After witnessing the murder of a man I was in a six-year, on-again-off-again relationship with, I became involved with the Occupy Wall Street movement at Zuccotti Park. I met a lot of people who taught me quite a bit. The raid of the park took place and nothing was the same. I became more involved with causes that impact society’s most oppressed and/or marginalized. Instead of using my social media to immerse myself in pop culture, I wanted to connect with people who had the same humanitarian interests as I did.

Facebook connected me with a young Palestinian man living in Gaza — Kareem Abu Sharia. It was a week after the end of the Israel Defense Forces’ eight-day bombardment of Gaza. He told me this was normal for him, I shouldn’t worry. I wondered if he would be so lucky the next time around. Being from The Bronx, I had friends who were stabbed or shot, but the possibility of someone I was acquainted with being blown up, was next-level.

Our connection grew beyond my curiosity about the Palestinian experience. We used to joke a lot. I took photographs of New York City landmarks for him. I often helped spell-check his English for long impassionate Facebook posts on world affairs. He was a friend when I needed one. I struggled with untreated, undiagnosed c-PTSD. Being taken from my mother and funneled into foster care had adverse effects on me. The abuse I experienced was unspeakable. As an adult, witnessing a murder left me further traumatized and disillusioned with human nature.

A photo Kareem Abu Sharia sent me on WhatsApp during the 2014 conflict

The conflict of 2014 sent shockwaves through Gaza and the callousness of the Israel Defense Forces played out on the world stage. I was absolutely terrified for my friend. He kept me updated via WhatsApp. We communicated so much, that his family members felt compelled to send me friend requests. His sisters and I had an inside joke about being The Powerpuff Girls. He had a little brother who loved cats. During the ceasefire, he snuck up the road to see if the local cats he knew were safe. His boyish imagination touched my heart. He wanted to liberate Palestine by building a powerful cat army. His mother barely spoke English, but that didn’t stop us from communicating. I also connected with his two cousins — a brother and a sister.

A photograph I sent Kareem Abu Sharia on Facebook Messenger during the 2012 Holiday season

Our bond grew deeper.
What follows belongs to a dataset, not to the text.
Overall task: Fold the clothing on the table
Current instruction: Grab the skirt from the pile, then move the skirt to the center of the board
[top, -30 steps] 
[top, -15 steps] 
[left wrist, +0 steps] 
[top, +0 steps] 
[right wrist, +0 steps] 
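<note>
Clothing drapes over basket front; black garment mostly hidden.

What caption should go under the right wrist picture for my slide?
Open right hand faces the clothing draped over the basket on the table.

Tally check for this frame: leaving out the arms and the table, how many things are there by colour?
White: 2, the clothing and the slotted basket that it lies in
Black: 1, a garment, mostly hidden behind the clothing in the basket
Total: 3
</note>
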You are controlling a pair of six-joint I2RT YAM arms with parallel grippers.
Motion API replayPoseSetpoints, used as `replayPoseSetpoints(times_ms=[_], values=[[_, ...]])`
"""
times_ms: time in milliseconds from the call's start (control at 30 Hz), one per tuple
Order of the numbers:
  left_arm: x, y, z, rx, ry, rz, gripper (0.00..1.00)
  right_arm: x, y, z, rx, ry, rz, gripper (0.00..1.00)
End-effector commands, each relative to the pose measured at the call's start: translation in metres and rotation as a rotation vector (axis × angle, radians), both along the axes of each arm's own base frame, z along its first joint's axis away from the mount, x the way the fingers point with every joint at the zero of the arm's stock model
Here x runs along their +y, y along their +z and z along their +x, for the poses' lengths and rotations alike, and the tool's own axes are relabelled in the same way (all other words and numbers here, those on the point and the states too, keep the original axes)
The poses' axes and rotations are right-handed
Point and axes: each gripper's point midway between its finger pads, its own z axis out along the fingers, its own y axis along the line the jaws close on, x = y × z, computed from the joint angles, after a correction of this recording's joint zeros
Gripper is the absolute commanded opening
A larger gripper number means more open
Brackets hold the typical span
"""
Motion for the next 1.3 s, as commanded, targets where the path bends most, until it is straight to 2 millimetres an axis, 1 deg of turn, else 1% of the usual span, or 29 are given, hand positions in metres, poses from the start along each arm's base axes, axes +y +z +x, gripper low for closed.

My fondness for them transcended their Palestinian identity. Anytime I posted selfies, they were the first to engage. I adored watching their Eid celebrations. I wanted to be there with them. After the 2014 conflict, I tried desperately to get accepted to a humanitarian organization or NGO, as a civilian. Without familial ties to Gaza, getting an Israeli-approved tourist visa would be impossible. Being a civilian not referred by an educational institution or having connections would be a challenge as well. I filled out applications and took Arabic classes to prove how serious I was. Unfortunately, I never made it to Gaza.

Sara Saed Swearky at a skatepark in Gaza.

The years forged on. I stayed connected with my Gaza family— some family members more than others. I virtually abandoned Facebook as its relevance diminished. Everyone was growing up, graduating from university, and even having children. Kareem’s cousin, Sara, grew up so fast. She expanded her horizons thanks to social media. I communicated with her steadily thanks to WhatsApp. I wrote an article about her passion for skateboarding. She was accepted into a foreign exchange program and stayed in Michigan for some time.

My mental health took a nosedive a few years ago. I began long-overdue trauma-informed therapy. Years before I sought therapy, Kareem’s mother messaged Qu’ran Surrahs to listen to when she discovered my mental health woes. She had the weight of the world on her shoulders, but still made time to help me. Having philosophical thought exercises with Sara’s older brother, Nour, helped me sort out a lot of confusion. This family saw me at my worst and never judged me. Their support was integral. I wish they could experience the best version of myself, as I continue my healing journey.

Kareem Abu Sharia with his mother at his graduation from university

It’s soul-crushing to think of this family in mortal danger. What’s happening in Gaza is the worst thing I ever had to witness in my life. The life events that left me traumatized pale in comparison. I first made contact with Sara on WhatsApp. Thankfully she was safe but we lost contact after a few days.

I dusted off my old Facebook accounts so to speak, and messaged family members. Kareem’s mother was distraught. She informed me her parents and brother were killed in an airstrike. I burst into tears and anger filled up inside of me. Flashes of seeing videos of their family gatherings and the photographs of happy times together overwhelmed me. The family house was also severely damaged.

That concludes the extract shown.